In March, the New York Times reported that as secretary of state, Hillary Clinton had used a private e-mail server exclusively to conduct her State Department business. Clinton said she had not violated any transparency laws because the Federal Records Act states that officials are permitted to use private e-mail, so long as they forward on any government-related communications to their government accounts so they can be archived and used to respond to requests under the Freedom of Information Act.
In November 2014, the Federal Records Act was amended to impose a 20-day limit on the time an official has to transfer records from private e-mail to government systems. Clinton transferred over 30,000 e-mails from her private server to the State Department in early 2015. She deleted another 30,000 e-mails on her private server, claiming they were all strictly personal.
It is unclear how Johnson and the other officials used their webmail accounts, and whether they forwarded any messages about government business to their official accounts.

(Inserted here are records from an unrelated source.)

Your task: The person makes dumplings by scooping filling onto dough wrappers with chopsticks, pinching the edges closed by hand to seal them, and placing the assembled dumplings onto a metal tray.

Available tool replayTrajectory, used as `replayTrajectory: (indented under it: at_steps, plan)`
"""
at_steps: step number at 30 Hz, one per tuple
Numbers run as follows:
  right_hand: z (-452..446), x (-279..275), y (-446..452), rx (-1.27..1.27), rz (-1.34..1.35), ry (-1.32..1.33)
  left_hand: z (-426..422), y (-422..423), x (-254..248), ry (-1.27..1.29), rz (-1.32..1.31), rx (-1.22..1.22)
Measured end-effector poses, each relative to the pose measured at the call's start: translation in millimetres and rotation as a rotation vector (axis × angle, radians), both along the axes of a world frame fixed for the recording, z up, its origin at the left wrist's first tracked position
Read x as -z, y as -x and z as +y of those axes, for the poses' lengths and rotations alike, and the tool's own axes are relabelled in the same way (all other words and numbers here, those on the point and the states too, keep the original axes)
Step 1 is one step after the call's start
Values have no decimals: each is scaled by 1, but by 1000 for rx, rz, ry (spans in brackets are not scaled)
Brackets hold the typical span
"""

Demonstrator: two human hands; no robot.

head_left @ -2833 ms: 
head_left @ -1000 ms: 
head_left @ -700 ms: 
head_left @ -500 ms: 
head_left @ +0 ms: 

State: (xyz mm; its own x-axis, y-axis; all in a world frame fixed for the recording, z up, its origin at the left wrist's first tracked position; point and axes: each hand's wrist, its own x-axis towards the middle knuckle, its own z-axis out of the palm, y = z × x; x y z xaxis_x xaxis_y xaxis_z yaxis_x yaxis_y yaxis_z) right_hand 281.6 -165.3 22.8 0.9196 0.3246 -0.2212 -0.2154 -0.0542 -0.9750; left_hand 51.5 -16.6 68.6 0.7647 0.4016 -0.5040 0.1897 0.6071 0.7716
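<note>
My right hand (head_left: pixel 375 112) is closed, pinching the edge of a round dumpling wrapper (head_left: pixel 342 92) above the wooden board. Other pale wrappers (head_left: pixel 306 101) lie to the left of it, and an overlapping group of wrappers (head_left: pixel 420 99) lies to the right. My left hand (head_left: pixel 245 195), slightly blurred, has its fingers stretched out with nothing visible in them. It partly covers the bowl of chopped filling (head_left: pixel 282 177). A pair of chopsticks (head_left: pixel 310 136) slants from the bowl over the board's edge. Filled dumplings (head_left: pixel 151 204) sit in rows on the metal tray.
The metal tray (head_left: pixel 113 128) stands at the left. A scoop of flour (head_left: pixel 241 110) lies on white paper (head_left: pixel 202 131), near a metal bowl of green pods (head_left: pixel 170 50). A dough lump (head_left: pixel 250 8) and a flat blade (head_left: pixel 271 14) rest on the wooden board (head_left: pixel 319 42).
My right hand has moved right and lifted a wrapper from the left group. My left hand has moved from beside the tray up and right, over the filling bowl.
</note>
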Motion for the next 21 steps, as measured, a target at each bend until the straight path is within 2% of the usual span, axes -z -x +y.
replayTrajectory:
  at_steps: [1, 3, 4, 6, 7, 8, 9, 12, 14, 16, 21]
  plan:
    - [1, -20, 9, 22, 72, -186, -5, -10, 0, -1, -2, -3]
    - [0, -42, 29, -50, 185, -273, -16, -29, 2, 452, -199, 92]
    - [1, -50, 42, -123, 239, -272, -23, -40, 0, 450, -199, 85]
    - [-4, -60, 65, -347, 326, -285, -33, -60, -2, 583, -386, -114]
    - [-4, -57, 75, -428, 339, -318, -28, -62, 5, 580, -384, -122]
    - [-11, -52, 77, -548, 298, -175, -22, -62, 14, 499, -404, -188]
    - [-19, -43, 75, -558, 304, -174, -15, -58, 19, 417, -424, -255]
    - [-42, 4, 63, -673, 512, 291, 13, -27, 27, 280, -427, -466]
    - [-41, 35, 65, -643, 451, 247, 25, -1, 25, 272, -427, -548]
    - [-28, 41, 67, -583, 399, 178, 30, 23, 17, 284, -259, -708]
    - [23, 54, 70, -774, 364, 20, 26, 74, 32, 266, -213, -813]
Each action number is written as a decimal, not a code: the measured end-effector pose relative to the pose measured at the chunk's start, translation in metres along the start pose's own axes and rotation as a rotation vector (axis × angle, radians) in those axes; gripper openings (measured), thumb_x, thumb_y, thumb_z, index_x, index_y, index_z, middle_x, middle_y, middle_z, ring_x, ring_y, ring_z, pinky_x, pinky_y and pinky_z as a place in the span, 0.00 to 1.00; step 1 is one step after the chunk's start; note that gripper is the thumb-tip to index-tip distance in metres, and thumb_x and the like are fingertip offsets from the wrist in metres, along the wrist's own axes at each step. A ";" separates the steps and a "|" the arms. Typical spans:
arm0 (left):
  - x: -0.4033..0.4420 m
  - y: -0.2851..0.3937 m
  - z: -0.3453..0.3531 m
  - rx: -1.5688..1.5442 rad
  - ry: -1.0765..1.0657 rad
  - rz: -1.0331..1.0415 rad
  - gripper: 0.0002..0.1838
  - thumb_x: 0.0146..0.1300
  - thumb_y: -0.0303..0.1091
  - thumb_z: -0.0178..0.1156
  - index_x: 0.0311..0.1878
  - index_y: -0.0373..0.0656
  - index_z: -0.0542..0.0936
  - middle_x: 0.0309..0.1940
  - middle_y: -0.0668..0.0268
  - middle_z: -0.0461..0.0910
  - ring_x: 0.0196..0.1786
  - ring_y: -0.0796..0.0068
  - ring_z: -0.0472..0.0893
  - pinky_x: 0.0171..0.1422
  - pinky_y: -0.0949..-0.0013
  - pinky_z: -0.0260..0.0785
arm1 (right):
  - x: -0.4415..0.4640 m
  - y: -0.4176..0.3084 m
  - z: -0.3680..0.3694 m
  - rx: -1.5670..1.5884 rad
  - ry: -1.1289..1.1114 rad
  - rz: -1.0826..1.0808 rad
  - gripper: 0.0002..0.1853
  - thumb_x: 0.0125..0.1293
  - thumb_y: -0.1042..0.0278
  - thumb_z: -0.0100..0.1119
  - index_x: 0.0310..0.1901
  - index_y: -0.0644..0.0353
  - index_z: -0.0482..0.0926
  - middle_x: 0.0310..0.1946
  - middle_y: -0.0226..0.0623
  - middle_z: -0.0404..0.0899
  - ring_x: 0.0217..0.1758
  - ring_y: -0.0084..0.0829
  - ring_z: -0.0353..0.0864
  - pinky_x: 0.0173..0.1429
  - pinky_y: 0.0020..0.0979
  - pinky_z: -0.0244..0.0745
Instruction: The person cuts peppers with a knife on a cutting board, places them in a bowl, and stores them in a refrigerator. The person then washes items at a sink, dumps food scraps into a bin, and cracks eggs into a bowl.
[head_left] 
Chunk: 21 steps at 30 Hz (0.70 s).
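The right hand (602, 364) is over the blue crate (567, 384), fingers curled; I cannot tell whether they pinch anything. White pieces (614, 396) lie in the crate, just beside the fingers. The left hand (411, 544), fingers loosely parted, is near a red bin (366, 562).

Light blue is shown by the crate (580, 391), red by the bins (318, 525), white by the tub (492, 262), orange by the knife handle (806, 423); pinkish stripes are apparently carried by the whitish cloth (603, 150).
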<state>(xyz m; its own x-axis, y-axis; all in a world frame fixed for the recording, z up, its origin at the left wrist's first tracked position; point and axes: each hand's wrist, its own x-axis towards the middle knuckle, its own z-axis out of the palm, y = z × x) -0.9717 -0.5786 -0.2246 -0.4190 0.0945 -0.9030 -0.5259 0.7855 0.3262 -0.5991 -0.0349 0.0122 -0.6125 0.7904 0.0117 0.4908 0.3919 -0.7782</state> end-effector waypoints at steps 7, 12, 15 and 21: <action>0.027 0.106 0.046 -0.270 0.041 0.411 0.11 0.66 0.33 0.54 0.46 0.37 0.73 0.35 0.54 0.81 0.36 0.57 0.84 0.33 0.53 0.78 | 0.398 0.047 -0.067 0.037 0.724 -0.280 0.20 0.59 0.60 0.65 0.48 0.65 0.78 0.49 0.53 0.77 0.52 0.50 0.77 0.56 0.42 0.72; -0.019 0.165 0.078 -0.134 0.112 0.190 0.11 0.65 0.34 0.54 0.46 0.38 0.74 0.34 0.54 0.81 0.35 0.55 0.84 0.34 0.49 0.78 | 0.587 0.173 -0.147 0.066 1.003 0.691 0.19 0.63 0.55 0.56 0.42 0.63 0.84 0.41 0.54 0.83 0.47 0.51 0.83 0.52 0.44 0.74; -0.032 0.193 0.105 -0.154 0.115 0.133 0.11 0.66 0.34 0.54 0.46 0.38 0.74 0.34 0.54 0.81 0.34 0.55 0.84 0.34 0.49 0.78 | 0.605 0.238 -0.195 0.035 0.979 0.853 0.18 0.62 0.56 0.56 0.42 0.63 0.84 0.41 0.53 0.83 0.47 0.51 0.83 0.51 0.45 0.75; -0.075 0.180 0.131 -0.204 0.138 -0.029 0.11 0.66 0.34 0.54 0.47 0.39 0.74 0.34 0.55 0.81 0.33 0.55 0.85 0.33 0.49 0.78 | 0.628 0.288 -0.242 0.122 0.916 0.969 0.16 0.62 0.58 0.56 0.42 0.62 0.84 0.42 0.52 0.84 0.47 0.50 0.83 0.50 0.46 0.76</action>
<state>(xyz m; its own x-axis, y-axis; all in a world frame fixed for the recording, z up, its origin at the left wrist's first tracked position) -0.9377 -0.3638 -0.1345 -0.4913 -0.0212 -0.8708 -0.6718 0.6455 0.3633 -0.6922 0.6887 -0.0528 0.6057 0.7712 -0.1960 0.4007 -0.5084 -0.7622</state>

Johnson has used his personal Gmail for government business at least once, before he was head of DHS; that was disclosed during the scandal that led to David Petraeus’s resignation as CIA director. The Justice Department is fighting to keep Johnson from having to give a video deposition in that case.
Anne Weismann, executive director of the Campaign for Accountability and a former Justice Department official dealing with FOIA litigation, said that even by seeking the waivers at DHS, Johnson and the other officials created at least an appearance and opportunity for impropriety.
“How could they possibly justify exempting the secretary and the most senior people from the policy?
“How could they possibly justify exempting the secretary and the most senior people from the policy? You are allowing the people who are most likely to create e-mails that are most worthy of preservation to bypass the system that would ensure their preservation,” she said.
The issue of top government officials using private e-mail is widespread and the rules barring such practices are rarely enforced, said Weismann. “What they really want is to have the ability to have off-the-record discussions,” she said. “It creates problems for record keeping and it puts it out of the reach of FOIA.”
Cybersecurity experts said that allowing the use of commercial webmail on otherwise secure computers increases the risk that those computers could be penetrated by hackers, foreign intelligence services or malware. Webmail messages are often stored without encryption, leaving them vulnerable to theft by anyone who gains access to the webmail server.
“The fundamental issue is that these commercial webmail systems were not designed with the threat in mind that is present when government officials are using consumer tools,” said Johannes B. Ullrich, dean of research for the SANS Technology Institute.
The threat is not just theoretical. In 2008, Sarah Palin’s Yahoo e-mail account was hacked by someone who used a password reset function to gain access, he said.
There’s also a moral hazard.
“If there are just certain individuals being exempted here, it’s setting a bad precedent for the rest of the department. If you say, ‘Hey, it doesn’t apply to everybody over a certain pay grade,’ the idea of these controls gets diminished and people look for workarounds,” said Ullrich.
Aside from the legal risk and the national security risk, exceptions to the department’s policies reinforce the narrative that the Obama administration lets senior officials skirt the rules, including by keeping their communications secret. The pattern was present in the previous administration as well, but after the OPM hacks and the deletion of Clinton’s e-mails, it is widely criticized and hard to defend.